Investors are allowed to buy a minimum of 100 shares in any counter on the ZSE. However, it would make little sense for the stockbroker when an investor buys, for example, 100 Willdale shares at a cost of $5 million (at yeaterday's price of $50 000). In this instance, the stockbroker would have to charge stamp duty plus several other transaction costs, which makes the $5 million far short of the costs.
In examples like this, the new minimum investment thresholds make sense. However, the higher fees also put a damper on the ZSE's thrust to extend investment knowledge and opportunities to rural Zimbabwe and other remote areas. The ZSE, in conjunction with mobile phone company Econet, has been promoting schoolchildren competitions on stock market investments as a way of encouraging equity trade participation from the grassroots level.

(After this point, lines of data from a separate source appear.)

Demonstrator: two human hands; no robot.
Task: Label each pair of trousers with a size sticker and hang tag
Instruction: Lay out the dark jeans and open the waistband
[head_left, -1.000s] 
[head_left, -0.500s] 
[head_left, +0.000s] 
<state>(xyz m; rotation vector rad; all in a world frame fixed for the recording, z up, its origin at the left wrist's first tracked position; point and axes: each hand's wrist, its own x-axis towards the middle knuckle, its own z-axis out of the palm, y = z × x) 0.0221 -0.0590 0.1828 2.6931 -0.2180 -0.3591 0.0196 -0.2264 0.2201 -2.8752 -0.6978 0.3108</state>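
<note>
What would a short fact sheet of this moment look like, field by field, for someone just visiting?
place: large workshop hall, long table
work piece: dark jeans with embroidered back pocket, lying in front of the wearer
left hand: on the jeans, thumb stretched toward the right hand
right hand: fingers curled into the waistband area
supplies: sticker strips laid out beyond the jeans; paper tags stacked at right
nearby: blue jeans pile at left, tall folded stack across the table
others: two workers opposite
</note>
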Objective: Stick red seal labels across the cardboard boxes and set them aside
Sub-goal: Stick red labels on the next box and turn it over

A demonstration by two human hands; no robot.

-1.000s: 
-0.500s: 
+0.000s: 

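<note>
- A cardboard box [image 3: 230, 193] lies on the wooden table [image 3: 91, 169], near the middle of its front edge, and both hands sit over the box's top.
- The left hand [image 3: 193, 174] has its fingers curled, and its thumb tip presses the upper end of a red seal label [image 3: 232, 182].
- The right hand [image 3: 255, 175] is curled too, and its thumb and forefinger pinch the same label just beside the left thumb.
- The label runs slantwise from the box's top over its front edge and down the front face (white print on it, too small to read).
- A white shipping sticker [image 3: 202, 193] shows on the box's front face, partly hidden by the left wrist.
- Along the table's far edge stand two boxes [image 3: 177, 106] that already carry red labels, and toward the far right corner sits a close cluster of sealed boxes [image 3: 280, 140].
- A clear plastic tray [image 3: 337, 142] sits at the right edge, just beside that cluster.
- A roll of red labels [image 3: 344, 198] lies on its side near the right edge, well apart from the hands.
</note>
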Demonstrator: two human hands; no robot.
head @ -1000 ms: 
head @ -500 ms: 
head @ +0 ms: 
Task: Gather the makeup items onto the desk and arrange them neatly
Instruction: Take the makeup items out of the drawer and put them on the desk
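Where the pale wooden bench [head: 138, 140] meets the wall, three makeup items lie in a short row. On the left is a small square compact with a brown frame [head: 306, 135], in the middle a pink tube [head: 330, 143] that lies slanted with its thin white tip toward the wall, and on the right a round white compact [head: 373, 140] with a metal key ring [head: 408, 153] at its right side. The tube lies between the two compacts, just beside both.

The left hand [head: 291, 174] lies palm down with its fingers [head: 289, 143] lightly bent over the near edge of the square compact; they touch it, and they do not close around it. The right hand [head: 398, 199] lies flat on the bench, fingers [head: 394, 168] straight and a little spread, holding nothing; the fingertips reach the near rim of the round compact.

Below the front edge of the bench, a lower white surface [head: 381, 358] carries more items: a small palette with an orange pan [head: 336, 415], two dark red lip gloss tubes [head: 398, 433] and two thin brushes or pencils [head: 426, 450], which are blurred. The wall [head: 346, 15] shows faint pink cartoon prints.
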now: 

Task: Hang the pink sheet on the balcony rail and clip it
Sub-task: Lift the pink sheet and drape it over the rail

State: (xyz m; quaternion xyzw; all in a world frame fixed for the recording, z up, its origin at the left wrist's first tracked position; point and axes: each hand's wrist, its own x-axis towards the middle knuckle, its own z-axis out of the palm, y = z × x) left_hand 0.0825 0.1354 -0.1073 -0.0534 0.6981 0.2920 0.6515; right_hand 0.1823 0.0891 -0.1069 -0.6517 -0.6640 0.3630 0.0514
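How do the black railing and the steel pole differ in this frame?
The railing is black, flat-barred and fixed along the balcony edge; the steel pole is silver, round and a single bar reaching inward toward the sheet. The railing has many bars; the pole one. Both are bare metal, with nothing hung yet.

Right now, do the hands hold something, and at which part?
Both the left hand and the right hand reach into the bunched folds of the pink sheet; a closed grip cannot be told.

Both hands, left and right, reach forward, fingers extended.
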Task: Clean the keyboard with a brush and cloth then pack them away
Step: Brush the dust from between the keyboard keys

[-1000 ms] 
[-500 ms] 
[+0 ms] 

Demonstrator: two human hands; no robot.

It is not clear whether Zimbabweans in remote areas, or in schools will be able to raise funds as high as $10 billion to invest on the stock market, which is, however, 90 percent dominated by institutional investors. ZSE chief executive Mr Emmanuel Munyukwi said yesterday that he was not aware of the increases in the investment minimums.
Economic analysts have, however, defended the increases, saying they were in line with the prevailing economic environment.
"If this were a normal economy there would be no minimum amount to invest save for the restriction that shares cannot trade in a lot size less than 100 shares. "You should bear in mind that the smaller the number of shares, the higher the costs will be as a proportion of your total purchase price," said an economist with an investment bank. "And that because stockbroking firms are no longer allowed to accept cash, this will make one incur bank charges even on ridiculous amounts such as $50 million, which do not necessarily create tangible value given that inflation is estimated to be over 30 000 percent."
On purchasing shares, the brokerage fee is charged at 2 percent and stamp duty at the same level. The stock market has been the favoured investment destination with the industrial index rallying to close 2007 with a 335 000 percent gain and the best performing counter rising over 6 million percent.
Given the continued negative real investment rates emanating from hyperinflation and controlled nominal investment rates, non-interest bearing assets such as equities continue to be the logical investment options.